En la era digital en la que vivimos, la seguridad cibernética se ha convertido en una preocupación cada vez más importante. Ya no solo debemos proteger nuestros datos en línea, sino también nuestros sistemas de seguridad física. Los dispositivos de seguridad, como las cámaras IP y otros dispositivos conectados a Internet, nos brindan la comodidad de acceder a ellos de forma remota y recibir actualizaciones de software sin necesidad de una visita técnica. Sin embargo, esta característica también puede ser su talón de Aquiles.
Cuando estos dispositivos no están asegurados correctamente, cualquier persona, no solo aquellos con quienes deseamos compartir acceso, puede acceder a ellos de forma remota. Las comunicaciones no encriptadas entre un servidor y una aplicación de cliente, así como el firmware desactualizado, también pueden ser explotados por ciberdelincuentes, poniendo en riesgo toda la red de una organización. Según la firma de análisis de la industria, Gartner, para el año 2020 más del 25 por ciento de los ciberataques en empresas involucrarán dispositivos de IoT. Y sí, eso incluye a los dispositivos que se supone que nos ayudan a mantenernos seguros.
Actualmente, más del 60 por ciento de los ciberataques se dirigen a pequeñas y medianas empresas, las cuales son particularmente vulnerables a estas amenazas. De hecho, el 60 por ciento de las pequeñas empresas no pueden mantener su negocio más allá de seis meses después de un ciberataque importante. Los ataques a grandes empresas también son extremadamente costosos. Según un estudio de 2018 realizado por IBM y el Instituto Ponemon, una violación de datos promedio cuesta a las empresas $3.86 millones y las violaciones a gran escala pueden superar los $350 millones. Simplemente no puedes permitirte correr ningún riesgo cuando se trata de proteger tu sistema de seguridad física contra amenazas cibernéticas.
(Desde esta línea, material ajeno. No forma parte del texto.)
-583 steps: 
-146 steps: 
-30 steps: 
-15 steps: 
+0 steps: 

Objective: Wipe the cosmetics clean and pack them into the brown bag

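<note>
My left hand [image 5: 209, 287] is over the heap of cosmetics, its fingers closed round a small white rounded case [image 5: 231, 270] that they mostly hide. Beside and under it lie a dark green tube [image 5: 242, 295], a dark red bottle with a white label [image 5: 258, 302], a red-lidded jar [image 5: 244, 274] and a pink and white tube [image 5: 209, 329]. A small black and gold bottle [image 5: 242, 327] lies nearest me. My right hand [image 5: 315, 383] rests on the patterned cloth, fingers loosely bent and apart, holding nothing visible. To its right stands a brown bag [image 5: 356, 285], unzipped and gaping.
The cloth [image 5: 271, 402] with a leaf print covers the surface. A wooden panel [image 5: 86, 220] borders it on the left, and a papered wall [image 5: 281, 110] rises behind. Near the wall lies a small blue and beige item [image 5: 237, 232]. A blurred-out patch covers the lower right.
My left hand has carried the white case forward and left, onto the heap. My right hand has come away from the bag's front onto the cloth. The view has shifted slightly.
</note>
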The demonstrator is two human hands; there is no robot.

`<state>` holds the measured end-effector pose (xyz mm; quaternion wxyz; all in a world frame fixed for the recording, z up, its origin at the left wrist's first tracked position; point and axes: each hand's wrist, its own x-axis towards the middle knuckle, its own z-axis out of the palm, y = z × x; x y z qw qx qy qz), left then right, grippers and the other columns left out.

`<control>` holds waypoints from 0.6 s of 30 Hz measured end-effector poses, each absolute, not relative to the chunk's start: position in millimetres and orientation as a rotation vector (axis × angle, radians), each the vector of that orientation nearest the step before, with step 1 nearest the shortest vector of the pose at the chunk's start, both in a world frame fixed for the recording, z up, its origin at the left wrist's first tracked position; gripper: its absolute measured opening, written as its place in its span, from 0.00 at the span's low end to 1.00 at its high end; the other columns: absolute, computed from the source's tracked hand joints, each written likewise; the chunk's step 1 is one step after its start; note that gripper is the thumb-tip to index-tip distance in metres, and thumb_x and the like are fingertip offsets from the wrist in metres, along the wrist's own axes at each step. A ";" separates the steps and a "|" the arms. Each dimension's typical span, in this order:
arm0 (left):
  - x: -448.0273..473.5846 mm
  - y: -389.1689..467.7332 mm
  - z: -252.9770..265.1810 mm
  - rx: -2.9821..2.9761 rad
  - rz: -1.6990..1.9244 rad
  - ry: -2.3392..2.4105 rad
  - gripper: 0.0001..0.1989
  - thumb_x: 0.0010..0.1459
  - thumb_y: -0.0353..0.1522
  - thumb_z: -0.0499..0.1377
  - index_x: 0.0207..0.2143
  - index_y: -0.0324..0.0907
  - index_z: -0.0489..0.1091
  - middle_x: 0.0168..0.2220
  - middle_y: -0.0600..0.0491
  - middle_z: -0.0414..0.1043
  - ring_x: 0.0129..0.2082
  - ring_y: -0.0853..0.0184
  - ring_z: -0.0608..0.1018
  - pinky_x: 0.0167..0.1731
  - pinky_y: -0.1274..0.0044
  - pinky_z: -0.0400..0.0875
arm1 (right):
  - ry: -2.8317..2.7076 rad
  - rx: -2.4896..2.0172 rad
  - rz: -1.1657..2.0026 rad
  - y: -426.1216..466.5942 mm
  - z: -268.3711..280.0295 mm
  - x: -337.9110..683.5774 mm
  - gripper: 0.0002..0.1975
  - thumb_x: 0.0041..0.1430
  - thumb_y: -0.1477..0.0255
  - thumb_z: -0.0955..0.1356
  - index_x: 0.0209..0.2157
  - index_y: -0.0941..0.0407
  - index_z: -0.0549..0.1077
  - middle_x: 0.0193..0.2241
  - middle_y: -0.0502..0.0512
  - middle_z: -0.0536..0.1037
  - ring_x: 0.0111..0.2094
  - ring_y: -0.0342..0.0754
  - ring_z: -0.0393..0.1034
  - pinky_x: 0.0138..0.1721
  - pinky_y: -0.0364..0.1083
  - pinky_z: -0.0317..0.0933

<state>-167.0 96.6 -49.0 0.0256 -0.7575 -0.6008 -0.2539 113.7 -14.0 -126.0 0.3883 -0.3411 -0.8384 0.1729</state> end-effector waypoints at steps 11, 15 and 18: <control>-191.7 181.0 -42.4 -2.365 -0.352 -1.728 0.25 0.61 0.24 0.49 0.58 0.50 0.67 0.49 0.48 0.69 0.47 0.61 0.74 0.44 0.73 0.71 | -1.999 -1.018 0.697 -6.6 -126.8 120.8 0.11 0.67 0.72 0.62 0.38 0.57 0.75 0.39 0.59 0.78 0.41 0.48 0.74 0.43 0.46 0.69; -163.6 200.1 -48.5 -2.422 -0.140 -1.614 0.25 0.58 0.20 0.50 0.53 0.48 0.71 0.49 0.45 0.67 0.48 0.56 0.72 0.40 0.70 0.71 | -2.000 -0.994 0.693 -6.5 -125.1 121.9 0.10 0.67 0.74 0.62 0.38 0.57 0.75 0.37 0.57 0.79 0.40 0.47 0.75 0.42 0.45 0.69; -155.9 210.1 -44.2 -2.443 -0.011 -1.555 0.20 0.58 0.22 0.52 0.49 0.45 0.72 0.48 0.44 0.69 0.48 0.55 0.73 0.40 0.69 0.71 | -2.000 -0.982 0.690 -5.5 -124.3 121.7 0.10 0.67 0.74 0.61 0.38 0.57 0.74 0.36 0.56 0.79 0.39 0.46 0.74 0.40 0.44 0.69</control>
La buena noticia es que no estás solo en esta lucha. Los fabricantes de seguridad física y los desarrolladores de software confiables han establecido una multitud de formas de protegerse contra estas amenazas. Y aquellos que son más confiables no se detienen ahí. Literalmente “se atacan” a sí mismos para determinar si sus productos realmente brindan la protección que prometen. Otro socio clave que puede ayudarte a protegerte contra las amenazas cibernéticas son los integradores de sistemas confiables que recomiendan e instalan estas soluciones de seguridad física.
¿Cómo logran los ciberdelincuentes acceder a un sistema de seguridad? Una cámara mal asegurada, comunicaciones no encriptadas entre un servidor y una aplicación de cliente, o firmware desactualizado pueden ser fácilmente explotados por los ciberdelincuentes. Los ataques de ransomware son particularmente costosos y se sabe que se dirigen a sistemas que ejecutan software común pero desactualizado.
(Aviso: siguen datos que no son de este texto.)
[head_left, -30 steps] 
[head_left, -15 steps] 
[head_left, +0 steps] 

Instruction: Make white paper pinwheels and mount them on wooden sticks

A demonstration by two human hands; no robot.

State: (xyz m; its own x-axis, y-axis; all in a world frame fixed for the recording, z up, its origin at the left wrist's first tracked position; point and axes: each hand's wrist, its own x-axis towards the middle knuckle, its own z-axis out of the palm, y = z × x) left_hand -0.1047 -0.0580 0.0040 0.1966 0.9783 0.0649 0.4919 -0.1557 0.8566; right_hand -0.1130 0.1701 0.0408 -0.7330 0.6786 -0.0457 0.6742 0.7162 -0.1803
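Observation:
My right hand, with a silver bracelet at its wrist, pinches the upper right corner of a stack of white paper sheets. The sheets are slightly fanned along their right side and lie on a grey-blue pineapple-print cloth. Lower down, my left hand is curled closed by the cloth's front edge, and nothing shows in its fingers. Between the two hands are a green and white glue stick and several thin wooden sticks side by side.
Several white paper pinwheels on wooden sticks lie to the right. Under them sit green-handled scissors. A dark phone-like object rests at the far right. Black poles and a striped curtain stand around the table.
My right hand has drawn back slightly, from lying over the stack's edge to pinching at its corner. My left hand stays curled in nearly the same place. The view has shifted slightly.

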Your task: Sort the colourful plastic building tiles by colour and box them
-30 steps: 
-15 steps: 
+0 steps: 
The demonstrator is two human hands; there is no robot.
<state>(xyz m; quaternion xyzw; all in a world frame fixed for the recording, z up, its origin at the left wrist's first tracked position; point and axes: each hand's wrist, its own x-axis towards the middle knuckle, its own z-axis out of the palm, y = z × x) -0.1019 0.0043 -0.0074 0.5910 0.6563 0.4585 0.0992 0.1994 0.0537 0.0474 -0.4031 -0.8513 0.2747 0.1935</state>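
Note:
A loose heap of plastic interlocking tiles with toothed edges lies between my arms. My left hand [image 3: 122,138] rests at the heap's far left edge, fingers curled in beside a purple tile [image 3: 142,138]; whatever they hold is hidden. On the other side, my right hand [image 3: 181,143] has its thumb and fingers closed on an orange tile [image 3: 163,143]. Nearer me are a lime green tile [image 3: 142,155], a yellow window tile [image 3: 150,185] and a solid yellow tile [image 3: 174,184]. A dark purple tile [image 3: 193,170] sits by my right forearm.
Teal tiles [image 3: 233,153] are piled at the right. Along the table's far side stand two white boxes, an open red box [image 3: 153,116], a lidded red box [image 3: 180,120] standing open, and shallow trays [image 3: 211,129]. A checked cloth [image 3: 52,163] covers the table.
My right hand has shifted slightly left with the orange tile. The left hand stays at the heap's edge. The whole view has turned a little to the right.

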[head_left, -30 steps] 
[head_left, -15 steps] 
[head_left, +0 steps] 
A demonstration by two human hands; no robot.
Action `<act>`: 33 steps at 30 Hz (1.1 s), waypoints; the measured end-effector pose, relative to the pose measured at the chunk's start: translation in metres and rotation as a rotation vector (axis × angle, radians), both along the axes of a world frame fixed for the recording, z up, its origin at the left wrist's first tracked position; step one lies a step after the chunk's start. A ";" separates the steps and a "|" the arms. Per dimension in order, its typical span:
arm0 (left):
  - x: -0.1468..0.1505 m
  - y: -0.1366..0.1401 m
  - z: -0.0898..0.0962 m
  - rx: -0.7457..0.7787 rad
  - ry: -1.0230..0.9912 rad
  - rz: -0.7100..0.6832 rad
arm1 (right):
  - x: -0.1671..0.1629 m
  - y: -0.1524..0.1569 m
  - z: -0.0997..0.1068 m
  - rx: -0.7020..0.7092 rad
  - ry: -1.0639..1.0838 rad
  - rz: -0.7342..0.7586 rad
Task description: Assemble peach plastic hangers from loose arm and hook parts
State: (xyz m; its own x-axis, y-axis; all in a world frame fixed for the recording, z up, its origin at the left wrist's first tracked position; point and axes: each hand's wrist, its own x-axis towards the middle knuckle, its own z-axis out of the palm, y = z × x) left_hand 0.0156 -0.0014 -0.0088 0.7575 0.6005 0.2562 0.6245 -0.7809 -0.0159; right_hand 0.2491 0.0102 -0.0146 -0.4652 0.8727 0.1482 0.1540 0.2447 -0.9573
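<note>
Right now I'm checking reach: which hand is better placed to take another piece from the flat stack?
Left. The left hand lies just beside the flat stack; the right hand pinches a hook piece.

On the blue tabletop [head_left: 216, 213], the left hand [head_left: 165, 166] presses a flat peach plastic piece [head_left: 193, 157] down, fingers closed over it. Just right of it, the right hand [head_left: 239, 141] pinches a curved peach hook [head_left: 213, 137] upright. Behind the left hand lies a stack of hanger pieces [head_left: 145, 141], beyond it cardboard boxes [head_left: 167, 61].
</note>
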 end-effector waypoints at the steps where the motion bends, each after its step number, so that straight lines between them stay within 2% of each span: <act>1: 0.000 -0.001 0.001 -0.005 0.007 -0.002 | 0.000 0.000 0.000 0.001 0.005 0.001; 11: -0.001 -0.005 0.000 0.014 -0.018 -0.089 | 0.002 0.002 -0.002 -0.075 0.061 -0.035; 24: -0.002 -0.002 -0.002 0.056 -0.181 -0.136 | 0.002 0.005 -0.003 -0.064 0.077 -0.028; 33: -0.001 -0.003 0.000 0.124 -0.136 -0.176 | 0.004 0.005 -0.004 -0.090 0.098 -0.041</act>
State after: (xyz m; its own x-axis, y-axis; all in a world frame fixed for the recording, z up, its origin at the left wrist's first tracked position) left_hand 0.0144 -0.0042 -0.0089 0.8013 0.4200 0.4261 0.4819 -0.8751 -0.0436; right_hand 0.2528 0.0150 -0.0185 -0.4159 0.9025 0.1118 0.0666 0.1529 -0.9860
En resumen, la seguridad cibernética es una preocupación que no debemos ignorar, incluso cuando se trata de nuestros sistemas de seguridad física. Con la ayuda de fabricantes confiables y desarrolladores de software, así como integradores de sistemas de confianza, podemos proteger nuestros sistemas contra las amenazas cibernéticas. No podemos permitirnos correr riesgos cuando se trata de nuestra seguridad.